**WHAT YOU NEED TO DO**
The whole listing below is to be output exactly, with no line skipped.

+---+

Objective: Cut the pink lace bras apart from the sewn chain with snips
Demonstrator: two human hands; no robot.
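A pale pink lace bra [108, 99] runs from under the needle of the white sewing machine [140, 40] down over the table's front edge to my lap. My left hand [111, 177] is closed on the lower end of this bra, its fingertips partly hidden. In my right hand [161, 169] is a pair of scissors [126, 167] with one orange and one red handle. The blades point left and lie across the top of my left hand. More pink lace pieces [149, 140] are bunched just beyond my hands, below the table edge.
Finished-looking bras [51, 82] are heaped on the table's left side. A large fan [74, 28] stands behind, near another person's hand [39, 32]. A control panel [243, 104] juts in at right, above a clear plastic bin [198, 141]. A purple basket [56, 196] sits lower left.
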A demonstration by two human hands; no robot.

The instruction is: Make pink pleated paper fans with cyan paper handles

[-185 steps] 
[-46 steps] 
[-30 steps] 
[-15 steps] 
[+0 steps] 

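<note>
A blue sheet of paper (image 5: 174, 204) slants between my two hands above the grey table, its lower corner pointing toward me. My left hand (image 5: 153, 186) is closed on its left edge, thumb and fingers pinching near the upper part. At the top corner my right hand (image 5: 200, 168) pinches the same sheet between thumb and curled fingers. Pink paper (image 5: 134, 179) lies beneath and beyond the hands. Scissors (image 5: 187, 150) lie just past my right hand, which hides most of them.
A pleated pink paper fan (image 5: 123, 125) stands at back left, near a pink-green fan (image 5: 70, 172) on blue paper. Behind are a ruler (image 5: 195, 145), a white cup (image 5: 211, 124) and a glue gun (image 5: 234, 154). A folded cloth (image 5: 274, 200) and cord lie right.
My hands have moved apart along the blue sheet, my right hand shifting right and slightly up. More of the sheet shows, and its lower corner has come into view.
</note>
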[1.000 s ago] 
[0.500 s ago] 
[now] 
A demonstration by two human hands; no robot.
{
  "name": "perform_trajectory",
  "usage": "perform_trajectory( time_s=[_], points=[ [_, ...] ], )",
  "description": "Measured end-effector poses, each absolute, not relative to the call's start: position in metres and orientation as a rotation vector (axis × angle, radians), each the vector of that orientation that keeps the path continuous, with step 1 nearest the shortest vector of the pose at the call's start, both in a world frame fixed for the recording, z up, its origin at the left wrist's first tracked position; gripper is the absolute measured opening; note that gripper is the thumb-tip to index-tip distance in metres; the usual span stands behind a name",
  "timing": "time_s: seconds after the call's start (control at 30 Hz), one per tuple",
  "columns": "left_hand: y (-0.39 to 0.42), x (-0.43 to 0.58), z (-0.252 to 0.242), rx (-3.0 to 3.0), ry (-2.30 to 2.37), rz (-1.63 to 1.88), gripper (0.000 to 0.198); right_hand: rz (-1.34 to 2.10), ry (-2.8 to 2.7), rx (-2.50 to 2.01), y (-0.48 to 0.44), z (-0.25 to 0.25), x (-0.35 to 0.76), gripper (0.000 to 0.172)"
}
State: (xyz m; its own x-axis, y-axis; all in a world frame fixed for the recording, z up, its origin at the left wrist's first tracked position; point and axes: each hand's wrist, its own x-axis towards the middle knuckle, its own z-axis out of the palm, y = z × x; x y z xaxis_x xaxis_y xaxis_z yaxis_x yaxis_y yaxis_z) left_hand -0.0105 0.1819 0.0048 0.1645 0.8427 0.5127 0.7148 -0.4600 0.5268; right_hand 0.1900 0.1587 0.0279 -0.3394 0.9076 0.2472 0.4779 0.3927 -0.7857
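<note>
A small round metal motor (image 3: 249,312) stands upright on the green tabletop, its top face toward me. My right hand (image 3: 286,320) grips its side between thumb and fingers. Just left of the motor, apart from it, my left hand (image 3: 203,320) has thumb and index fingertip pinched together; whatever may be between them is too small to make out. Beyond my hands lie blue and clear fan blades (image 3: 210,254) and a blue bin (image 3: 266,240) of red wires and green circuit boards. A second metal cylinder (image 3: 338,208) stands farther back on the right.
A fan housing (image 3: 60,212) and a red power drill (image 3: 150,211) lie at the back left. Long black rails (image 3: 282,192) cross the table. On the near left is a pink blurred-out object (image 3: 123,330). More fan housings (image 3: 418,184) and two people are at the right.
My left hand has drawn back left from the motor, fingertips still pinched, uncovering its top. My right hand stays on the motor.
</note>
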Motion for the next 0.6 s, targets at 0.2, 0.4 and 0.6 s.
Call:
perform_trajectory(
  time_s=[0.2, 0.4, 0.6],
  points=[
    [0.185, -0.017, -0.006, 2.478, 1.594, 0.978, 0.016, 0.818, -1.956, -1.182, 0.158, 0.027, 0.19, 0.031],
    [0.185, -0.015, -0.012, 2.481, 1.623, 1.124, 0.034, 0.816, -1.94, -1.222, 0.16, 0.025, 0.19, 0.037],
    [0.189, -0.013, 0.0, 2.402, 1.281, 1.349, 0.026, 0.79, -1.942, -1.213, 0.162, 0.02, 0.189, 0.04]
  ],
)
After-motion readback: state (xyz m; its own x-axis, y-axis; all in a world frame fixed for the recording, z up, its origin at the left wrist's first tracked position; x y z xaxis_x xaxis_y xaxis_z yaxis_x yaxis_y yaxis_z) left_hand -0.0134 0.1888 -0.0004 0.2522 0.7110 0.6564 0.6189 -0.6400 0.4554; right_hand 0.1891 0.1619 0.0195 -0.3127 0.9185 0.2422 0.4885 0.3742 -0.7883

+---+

**OUTPUT FOR THIS TASK**
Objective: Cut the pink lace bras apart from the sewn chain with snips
Demonstrator: two human hands; no robot.
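A pale pink lace bra [108, 99] runs from under the needle of the white sewing machine [140, 40] down over the table's front edge to my lap. My left hand [111, 177] is closed on the lower end of this bra, its fingertips partly hidden. In my right hand [161, 169] is a pair of scissors [126, 167] with one orange and one red handle. The blades point left and lie across the top of my left hand. More pink lace pieces [149, 140] are bunched just beyond my hands, below the table edge.
Finished-looking bras [51, 82] are heaped on the table's left side. A large fan [74, 28] stands behind, near another person's hand [39, 32]. A control panel [243, 104] juts in at right, above a clear plastic bin [198, 141]. A purple basket [56, 196] sits lower left.
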A demonstration by two human hands; no robot.

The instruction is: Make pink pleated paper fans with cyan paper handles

[-185 steps] 
[-46 steps] 
[-30 steps] 
[-15 steps] 
[+0 steps] 

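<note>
A blue sheet of paper (image 5: 174, 204) slants between my two hands above the grey table, its lower corner pointing toward me. My left hand (image 5: 153, 186) is closed on its left edge, thumb and fingers pinching near the upper part. At the top corner my right hand (image 5: 200, 168) pinches the same sheet between thumb and curled fingers. Pink paper (image 5: 134, 179) lies beneath and beyond the hands. Scissors (image 5: 187, 150) lie just past my right hand, which hides most of them.
A pleated pink paper fan (image 5: 123, 125) stands at back left, near a pink-green fan (image 5: 70, 172) on blue paper. Behind are a ruler (image 5: 195, 145), a white cup (image 5: 211, 124) and a glue gun (image 5: 234, 154). A folded cloth (image 5: 274, 200) and cord lie right.
My hands have moved apart along the blue sheet, my right hand shifting right and slightly up. More of the sheet shows, and its lower corner has come into view.
</note>
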[1.000 s ago] 
[0.500 s ago] 
[now] 
A demonstration by two human hands; no robot.
{
  "name": "perform_trajectory",
  "usage": "perform_trajectory( time_s=[_], points=[ [_, ...] ], )",
  "description": "Measured end-effector poses, each absolute, not relative to the call's start: position in metres and orientation as a rotation vector (axis × angle, radians), each the vector of that orientation that keeps the path continuous, with step 1 nearest the shortest vector of the pose at the call's start, both in a world frame fixed for the recording, z up, its origin at the left wrist's first tracked position; gripper is the absolute measured opening; note that gripper is the thumb-tip to index-tip distance in metres; the usual span stands behind a name",
  "timing": "time_s: seconds after the call's start (control at 30 Hz), one per tuple",
  "columns": "left_hand: y (-0.39 to 0.42), x (-0.43 to 0.58), z (-0.252 to 0.242), rx (-3.0 to 3.0), ry (-2.30 to 2.37), rz (-1.63 to 1.88), gripper (0.000 to 0.198); right_hand: rz (-1.34 to 2.10), ry (-2.8 to 2.7), rx (-2.50 to 2.01), y (-0.48 to 0.44), z (-0.25 to 0.25), x (-0.35 to 0.76), gripper (0.000 to 0.172)"
}
State: (xyz m; its own x-axis, y-axis; all in a world frame fixed for the recording, z up, its origin at the left wrist's first tracked position; point and axes: each hand's wrist, its own x-axis towards the middle knuckle, its own z-axis out of the palm, y = z × x; x y z xaxis_x xaxis_y xaxis_z yaxis_x yaxis_y yaxis_z) left_hand -0.0105 0.1819 0.0048 0.1645 0.8427 0.5127 0.7148 -0.4600 0.5268; right_hand 0.1900 0.1587 0.0279 -0.3394 0.9076 0.2472 0.4779 0.3927 -0.7857
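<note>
A small round metal motor (image 3: 249,312) stands upright on the green tabletop, its top face toward me. My right hand (image 3: 286,320) grips its side between thumb and fingers. Just left of the motor, apart from it, my left hand (image 3: 203,320) has thumb and index fingertip pinched together; whatever may be between them is too small to make out. Beyond my hands lie blue and clear fan blades (image 3: 210,254) and a blue bin (image 3: 266,240) of red wires and green circuit boards. A second metal cylinder (image 3: 338,208) stands farther back on the right.
A fan housing (image 3: 60,212) and a red power drill (image 3: 150,211) lie at the back left. Long black rails (image 3: 282,192) cross the table. On the near left is a pink blurred-out object (image 3: 123,330). More fan housings (image 3: 418,184) and two people are at the right.
My left hand has drawn back left from the motor, fingertips still pinched, uncovering its top. My right hand stays on the motor.
</note>
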Motion for the next 0.6 s, targets at 0.2, 0.4 and 0.6 s.
Call:
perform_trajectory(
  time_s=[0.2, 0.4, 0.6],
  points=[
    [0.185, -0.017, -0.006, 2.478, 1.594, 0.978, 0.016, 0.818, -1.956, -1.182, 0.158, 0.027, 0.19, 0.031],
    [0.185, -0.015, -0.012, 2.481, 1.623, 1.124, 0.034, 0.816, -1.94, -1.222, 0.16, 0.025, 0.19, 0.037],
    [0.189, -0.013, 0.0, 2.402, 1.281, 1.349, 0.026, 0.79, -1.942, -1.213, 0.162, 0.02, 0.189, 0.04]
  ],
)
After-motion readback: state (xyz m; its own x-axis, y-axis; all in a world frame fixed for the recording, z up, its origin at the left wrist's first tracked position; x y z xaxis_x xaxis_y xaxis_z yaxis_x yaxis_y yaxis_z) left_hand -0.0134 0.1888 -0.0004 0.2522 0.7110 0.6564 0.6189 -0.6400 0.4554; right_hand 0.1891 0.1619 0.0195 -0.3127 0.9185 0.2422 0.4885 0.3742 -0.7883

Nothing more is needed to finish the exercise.